§ EXERCISE
Your answer must hold only the lines below from the line containing "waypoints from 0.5" through the line containing "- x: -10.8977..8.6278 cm", each reproduced exactly.

Dataset records:
§ §

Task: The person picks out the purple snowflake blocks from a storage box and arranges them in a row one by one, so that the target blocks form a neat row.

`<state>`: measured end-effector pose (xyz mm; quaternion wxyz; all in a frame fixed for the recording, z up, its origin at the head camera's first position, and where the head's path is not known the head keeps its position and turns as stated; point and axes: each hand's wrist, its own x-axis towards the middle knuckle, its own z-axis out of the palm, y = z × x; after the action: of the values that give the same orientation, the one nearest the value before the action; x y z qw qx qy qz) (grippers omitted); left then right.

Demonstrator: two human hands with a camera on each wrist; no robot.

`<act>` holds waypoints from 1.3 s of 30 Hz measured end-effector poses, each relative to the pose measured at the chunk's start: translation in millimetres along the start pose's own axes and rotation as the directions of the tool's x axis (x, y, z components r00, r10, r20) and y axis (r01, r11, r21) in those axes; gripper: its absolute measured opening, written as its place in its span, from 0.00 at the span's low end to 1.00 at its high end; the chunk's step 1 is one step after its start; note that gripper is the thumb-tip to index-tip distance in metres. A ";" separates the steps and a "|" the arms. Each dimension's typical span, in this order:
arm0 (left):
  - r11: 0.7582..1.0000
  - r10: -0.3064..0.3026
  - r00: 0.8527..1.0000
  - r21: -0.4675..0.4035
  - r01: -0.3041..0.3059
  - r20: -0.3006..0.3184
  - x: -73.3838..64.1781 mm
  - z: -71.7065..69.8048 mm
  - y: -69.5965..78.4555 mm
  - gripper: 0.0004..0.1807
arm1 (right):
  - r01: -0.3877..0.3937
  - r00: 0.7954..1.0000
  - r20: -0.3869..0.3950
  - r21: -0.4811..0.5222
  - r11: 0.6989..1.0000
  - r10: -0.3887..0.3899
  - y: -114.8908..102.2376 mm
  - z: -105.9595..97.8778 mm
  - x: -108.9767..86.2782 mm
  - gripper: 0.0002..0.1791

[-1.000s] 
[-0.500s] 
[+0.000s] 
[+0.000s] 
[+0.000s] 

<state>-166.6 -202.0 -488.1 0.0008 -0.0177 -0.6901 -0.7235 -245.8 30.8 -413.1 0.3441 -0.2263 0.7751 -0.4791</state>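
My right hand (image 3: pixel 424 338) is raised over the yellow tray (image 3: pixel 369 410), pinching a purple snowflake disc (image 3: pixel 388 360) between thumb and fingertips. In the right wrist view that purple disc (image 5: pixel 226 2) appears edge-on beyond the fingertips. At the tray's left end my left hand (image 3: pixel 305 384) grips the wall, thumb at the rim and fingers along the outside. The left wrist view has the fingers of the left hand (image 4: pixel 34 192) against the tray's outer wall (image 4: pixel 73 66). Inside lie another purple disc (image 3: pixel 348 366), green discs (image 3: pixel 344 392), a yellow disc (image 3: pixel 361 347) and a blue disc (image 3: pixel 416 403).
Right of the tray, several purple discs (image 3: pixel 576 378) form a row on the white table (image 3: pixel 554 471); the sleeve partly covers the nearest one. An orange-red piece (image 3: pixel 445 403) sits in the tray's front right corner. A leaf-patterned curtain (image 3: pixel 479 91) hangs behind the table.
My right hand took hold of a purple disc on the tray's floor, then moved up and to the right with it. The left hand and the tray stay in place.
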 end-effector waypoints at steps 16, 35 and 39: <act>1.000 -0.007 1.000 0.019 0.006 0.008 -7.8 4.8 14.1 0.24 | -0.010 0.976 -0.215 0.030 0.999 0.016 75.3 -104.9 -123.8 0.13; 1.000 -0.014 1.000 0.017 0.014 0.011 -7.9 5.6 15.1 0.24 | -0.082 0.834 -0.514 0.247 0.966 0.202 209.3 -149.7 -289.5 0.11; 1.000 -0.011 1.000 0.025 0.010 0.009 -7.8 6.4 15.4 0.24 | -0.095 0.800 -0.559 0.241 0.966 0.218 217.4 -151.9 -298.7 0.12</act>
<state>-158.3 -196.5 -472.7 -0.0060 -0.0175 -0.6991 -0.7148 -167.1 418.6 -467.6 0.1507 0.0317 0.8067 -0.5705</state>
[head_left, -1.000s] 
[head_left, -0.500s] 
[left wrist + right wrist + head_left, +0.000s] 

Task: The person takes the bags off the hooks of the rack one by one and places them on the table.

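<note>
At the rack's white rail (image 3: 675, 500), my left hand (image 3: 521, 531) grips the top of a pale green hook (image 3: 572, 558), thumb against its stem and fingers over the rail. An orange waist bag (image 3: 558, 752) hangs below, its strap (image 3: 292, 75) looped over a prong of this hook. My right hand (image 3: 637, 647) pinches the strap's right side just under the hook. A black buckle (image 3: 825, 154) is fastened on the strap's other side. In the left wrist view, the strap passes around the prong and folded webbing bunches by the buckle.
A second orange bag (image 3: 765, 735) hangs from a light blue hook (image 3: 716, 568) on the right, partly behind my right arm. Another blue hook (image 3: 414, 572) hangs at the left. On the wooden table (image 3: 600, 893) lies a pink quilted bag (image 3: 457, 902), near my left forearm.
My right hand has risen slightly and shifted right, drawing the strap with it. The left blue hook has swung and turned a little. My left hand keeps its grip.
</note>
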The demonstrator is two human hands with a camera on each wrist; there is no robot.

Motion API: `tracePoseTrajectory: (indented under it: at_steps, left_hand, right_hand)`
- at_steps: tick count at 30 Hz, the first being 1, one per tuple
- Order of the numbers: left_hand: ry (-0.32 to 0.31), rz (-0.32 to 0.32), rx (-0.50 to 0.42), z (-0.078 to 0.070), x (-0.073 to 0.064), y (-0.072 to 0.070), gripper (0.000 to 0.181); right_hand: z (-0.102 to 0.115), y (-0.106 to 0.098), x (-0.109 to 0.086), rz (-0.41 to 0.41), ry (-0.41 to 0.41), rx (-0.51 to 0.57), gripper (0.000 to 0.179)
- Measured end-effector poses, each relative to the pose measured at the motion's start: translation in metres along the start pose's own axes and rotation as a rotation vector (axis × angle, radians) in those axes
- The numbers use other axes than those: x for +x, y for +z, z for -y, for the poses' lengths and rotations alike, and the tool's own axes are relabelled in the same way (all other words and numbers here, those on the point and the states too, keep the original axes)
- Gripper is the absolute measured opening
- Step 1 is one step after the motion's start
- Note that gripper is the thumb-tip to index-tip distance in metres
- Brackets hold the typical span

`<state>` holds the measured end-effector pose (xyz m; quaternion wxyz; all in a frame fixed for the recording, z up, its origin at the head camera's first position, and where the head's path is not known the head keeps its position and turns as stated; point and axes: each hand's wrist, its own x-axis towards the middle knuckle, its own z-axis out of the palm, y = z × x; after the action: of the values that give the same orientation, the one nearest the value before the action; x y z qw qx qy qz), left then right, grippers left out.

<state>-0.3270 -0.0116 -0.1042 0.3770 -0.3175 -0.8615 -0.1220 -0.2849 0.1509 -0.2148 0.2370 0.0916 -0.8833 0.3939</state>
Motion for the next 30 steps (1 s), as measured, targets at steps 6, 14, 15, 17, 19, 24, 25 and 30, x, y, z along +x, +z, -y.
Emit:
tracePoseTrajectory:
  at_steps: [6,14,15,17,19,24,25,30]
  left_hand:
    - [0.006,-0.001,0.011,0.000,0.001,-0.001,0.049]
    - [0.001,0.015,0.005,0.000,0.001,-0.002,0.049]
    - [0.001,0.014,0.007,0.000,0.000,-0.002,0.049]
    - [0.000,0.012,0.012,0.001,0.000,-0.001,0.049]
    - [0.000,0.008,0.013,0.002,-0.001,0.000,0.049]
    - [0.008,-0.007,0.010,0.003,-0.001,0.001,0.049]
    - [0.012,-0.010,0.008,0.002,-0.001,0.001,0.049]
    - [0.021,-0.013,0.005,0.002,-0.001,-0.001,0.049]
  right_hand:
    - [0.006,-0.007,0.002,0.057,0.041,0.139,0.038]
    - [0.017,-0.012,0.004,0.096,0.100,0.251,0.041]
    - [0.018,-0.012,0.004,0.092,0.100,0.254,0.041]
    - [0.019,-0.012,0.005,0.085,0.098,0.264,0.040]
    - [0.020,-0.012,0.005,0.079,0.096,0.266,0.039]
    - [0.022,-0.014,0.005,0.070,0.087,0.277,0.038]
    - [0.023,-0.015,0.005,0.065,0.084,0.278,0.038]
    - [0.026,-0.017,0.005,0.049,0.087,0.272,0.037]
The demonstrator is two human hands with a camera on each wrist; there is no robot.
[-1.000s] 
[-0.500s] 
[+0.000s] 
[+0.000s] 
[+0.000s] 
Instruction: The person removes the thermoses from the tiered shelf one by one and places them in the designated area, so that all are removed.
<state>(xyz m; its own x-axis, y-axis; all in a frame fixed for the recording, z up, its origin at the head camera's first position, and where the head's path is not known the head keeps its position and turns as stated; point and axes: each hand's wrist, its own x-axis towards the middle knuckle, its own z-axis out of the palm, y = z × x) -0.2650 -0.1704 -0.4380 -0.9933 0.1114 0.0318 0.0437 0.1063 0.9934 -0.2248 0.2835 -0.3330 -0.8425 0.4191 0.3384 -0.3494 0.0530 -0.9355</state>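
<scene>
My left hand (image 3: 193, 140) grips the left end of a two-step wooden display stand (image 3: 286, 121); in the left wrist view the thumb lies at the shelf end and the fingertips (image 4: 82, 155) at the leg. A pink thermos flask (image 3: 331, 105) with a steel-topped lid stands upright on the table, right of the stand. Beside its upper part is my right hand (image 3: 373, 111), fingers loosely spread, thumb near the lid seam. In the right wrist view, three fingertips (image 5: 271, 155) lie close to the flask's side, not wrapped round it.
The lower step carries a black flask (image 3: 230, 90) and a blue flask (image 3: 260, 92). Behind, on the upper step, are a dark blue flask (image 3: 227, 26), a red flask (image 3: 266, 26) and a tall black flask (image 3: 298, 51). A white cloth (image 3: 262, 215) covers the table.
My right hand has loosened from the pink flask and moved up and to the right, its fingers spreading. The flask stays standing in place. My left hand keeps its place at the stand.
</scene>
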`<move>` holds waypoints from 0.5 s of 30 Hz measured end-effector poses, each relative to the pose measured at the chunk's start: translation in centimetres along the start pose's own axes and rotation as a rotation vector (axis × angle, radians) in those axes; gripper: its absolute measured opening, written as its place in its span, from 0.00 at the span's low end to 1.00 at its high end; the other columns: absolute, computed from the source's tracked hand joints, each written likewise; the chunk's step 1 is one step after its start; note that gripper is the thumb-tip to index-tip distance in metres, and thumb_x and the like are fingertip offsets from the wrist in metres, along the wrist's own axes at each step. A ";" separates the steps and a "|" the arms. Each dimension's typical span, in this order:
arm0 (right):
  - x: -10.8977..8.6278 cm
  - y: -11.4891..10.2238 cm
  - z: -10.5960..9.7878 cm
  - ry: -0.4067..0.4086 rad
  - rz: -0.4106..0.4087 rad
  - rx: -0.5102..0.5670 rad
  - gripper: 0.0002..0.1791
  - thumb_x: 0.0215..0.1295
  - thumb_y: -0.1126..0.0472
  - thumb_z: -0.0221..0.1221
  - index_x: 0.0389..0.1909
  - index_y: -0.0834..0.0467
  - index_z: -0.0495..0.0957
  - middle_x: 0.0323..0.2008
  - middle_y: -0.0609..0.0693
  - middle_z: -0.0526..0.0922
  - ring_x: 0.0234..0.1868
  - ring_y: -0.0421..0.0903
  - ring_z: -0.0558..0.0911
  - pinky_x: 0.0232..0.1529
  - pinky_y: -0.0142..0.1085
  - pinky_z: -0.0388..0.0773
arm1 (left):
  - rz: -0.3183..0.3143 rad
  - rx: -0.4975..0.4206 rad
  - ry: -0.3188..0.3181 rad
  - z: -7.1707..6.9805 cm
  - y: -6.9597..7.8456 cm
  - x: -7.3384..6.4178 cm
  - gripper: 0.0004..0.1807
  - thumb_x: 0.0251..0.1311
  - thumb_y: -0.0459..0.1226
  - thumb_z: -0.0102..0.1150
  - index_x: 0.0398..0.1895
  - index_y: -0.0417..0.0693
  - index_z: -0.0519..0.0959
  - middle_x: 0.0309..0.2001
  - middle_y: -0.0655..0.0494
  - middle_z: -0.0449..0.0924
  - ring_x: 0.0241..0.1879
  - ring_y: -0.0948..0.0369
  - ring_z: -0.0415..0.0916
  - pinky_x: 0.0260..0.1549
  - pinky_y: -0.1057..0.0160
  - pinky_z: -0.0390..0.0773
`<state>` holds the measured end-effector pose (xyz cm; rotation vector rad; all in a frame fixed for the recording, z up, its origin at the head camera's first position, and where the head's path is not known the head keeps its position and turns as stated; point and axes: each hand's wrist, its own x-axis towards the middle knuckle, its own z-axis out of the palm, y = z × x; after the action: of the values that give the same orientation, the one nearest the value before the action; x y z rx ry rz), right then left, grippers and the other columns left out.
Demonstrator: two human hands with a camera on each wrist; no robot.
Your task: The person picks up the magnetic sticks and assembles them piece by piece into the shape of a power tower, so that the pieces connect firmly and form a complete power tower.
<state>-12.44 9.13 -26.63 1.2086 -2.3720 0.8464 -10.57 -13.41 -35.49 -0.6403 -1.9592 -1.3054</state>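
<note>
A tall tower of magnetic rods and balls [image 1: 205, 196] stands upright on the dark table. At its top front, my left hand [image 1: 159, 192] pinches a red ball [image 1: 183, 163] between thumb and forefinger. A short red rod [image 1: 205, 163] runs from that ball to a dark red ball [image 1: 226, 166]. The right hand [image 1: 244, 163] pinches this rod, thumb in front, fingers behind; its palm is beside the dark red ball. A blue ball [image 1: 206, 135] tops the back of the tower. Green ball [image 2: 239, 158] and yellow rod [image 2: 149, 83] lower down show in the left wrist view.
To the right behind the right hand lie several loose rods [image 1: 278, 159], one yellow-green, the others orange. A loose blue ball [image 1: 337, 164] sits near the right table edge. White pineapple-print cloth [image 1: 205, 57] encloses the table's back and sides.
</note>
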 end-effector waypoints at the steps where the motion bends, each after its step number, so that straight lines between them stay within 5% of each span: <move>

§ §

§ REPLY
`<move>` holds waypoints from 0.5 s of 30 Hz measured end-effector poses, each relative to the pose measured at the chunk's start: translation in centimetres along the start pose's own axes and rotation as a rotation vector (axis × angle, radians) in those axes; gripper: its absolute measured opening, written as its place in its span, from 0.00 at the span's low end to 1.00 at its high end; the other columns: absolute, computed from the source's tracked hand joints, each written likewise; the chunk's step 1 is one step after its start; note that gripper is the thumb-tip to index-tip distance in metres, and thumb_x and the like are fingertip offsets from the wrist in metres, along the wrist's own axes at each step. A ";" separates the steps and a "|" the arms. Each dimension's typical span, in this order:
arm0 (right):
  - x: -10.8977..8.6278 cm

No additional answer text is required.